RGR does not have the long-established dividend history that other dividend-growth stocks often have, but the company has experienced explosive growth in recent years. While growth may be slowing the company has a lot of room to grow its dividend and additional earnings growth is likely in years to come. At the current level shares appear to be fairly valued given the lower growth the company is experiencing, but as RGR enters year five of dividend increases interest in the stock will likely climb again. Investors with some tolerance for risk could be rewarded in years to come with capital appreciation and strong dividend growth.

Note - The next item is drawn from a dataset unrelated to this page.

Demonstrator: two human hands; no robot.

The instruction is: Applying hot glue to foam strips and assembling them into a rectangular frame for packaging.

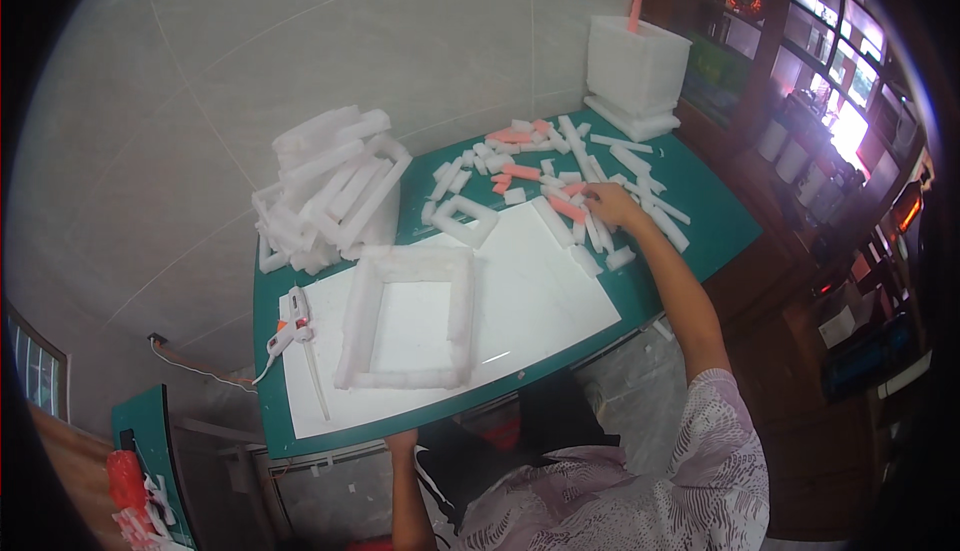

While many dividend growth investors seek the comfort and stability of long-established dividend stocks like Clorox (NYSE:CLX), ADP (NASDAQ:ADP) and Pepsi (NYSE:PEP), by looking beyond these dividend greats and identifying the stocks like these companies that will build long dividend histories, investors can reap substantial rewards. These long-established dividend payers make up an important part of a dividend growth portfolio, and should be the core holdings of the portfolio. However, investors can look beyond the most established dividend payers to identify additional opportunities to grow their income by identifying the next great dividend growth stocks.

Disclosure: I am long JNJ, GE. I wrote this article myself, and it expresses my own opinions. I am not receiving compensation for it (other than from Seeking Alpha). I have no business relationship with any company whose stock is mentioned in this article.